--- Problem description ---
Starting with the first line and ending with the one that holds "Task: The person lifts", retype the entries exactly.

--- Source data ---
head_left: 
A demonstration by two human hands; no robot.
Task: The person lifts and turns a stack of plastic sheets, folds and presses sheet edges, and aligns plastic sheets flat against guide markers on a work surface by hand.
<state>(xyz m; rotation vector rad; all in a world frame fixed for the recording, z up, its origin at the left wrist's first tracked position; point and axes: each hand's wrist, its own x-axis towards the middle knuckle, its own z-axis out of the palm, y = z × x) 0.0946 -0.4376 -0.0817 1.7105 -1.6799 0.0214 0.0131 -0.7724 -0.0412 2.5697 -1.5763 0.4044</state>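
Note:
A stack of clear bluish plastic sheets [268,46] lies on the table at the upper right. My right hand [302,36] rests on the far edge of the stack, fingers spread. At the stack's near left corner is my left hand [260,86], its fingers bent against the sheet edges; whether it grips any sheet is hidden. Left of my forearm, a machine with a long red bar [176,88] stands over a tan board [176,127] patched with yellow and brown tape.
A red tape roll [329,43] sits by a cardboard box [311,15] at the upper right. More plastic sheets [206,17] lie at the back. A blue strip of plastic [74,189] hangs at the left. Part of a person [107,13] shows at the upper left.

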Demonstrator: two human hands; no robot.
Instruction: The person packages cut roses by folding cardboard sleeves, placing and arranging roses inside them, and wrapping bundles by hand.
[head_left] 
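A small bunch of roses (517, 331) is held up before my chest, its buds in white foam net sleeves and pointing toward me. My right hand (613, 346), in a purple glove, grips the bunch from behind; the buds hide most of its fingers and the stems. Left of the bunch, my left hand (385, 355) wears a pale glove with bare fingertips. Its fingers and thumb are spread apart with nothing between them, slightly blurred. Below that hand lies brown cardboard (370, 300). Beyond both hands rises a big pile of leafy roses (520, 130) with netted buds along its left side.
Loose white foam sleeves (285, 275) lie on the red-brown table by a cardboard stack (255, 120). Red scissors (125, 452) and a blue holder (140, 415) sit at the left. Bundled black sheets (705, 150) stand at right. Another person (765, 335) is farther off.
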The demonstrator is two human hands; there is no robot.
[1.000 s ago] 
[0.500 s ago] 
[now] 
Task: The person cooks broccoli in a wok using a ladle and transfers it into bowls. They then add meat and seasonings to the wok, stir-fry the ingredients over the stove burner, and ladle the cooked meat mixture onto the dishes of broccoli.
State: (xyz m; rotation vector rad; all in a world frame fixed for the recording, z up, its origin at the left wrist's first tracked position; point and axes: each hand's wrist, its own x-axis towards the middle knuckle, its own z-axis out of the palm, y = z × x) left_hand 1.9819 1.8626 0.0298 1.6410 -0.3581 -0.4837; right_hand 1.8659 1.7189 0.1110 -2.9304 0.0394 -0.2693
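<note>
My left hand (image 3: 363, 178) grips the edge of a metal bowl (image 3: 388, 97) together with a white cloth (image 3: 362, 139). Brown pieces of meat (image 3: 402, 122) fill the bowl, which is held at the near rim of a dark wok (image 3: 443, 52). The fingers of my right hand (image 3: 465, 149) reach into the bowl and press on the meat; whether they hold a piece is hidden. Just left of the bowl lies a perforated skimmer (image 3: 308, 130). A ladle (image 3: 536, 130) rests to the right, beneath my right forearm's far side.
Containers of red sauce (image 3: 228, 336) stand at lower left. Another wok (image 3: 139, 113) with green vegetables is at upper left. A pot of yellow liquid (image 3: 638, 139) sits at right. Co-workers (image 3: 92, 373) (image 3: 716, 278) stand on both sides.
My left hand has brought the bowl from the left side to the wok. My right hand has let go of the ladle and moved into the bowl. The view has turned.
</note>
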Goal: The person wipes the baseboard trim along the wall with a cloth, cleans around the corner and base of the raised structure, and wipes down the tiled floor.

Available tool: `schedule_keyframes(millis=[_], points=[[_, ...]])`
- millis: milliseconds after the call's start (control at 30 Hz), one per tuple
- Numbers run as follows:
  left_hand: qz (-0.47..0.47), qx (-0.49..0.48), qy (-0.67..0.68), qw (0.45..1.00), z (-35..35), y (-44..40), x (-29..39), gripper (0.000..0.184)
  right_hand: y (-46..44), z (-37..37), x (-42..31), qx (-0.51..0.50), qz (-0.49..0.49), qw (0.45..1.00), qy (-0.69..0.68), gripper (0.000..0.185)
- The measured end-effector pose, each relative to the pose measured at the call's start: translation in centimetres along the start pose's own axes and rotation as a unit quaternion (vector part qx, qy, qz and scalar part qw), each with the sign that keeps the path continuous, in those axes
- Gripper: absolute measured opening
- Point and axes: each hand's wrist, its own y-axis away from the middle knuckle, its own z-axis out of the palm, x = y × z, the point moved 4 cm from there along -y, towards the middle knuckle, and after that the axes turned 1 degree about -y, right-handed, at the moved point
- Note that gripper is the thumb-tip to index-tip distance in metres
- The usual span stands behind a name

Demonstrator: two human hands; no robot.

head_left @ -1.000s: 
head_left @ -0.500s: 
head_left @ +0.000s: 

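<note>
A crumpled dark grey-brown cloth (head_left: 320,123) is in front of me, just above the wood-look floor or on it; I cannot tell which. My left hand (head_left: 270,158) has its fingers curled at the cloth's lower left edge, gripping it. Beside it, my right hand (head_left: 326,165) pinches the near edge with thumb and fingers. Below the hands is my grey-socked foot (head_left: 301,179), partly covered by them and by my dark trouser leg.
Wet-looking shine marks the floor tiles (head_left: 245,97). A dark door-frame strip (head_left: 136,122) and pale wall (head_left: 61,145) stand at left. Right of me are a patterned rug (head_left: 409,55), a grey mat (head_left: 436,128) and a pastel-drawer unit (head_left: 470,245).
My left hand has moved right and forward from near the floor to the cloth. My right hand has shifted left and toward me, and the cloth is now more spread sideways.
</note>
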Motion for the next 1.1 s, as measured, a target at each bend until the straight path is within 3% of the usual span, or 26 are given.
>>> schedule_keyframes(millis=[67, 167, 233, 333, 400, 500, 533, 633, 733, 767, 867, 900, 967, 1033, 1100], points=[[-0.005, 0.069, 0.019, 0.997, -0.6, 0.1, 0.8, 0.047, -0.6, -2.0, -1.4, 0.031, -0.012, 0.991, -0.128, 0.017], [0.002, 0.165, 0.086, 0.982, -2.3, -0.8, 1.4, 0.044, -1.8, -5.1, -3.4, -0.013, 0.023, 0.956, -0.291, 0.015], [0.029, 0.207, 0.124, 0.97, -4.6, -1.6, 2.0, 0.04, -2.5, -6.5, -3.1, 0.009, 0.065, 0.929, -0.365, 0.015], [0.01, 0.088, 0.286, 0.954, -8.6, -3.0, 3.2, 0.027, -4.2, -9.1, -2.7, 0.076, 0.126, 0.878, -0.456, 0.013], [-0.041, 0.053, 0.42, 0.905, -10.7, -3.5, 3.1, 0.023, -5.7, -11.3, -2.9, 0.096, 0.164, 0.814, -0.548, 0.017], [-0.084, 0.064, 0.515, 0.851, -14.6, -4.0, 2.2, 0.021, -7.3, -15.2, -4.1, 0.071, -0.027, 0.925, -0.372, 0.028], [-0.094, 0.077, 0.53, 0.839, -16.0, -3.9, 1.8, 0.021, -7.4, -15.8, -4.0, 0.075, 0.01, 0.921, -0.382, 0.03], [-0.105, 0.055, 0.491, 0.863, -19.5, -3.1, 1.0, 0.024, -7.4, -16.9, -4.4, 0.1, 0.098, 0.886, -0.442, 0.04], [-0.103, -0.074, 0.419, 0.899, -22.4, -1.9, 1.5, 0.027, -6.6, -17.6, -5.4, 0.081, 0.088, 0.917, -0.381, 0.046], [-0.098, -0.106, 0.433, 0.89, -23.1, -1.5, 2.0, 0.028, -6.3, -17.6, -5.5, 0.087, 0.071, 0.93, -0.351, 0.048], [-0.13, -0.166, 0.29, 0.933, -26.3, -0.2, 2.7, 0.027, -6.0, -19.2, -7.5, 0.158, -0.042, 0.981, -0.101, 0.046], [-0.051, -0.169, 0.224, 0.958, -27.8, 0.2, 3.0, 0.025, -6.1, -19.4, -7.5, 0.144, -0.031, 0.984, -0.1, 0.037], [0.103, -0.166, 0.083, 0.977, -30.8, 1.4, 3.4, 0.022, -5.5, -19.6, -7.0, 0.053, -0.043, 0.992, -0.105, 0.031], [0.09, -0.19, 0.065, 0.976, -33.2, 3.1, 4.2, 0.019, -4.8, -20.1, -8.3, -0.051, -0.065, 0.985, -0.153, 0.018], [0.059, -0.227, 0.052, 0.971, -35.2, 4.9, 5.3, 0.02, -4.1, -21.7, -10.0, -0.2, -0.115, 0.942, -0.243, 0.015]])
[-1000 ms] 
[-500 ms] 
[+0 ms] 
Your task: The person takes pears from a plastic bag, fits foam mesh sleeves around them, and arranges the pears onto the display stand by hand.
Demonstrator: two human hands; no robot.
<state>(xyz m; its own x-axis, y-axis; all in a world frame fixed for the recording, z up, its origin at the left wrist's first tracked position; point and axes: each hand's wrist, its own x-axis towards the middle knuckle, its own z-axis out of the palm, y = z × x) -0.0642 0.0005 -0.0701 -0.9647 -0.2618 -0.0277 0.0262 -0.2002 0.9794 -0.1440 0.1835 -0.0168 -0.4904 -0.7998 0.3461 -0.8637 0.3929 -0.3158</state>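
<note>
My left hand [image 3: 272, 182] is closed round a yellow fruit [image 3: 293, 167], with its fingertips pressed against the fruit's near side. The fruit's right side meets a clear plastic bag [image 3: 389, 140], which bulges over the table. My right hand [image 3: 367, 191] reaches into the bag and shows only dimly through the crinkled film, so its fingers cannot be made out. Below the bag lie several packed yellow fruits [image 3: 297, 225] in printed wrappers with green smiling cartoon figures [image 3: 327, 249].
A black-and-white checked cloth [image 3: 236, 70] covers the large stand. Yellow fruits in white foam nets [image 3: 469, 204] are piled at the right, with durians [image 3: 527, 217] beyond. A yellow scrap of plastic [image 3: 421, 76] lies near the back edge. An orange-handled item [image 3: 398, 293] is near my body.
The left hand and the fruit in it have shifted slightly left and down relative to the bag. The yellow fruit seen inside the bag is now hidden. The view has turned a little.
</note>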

--- Answer for this exercise ---
head_left: 
A demonstration by two human hands; no robot.
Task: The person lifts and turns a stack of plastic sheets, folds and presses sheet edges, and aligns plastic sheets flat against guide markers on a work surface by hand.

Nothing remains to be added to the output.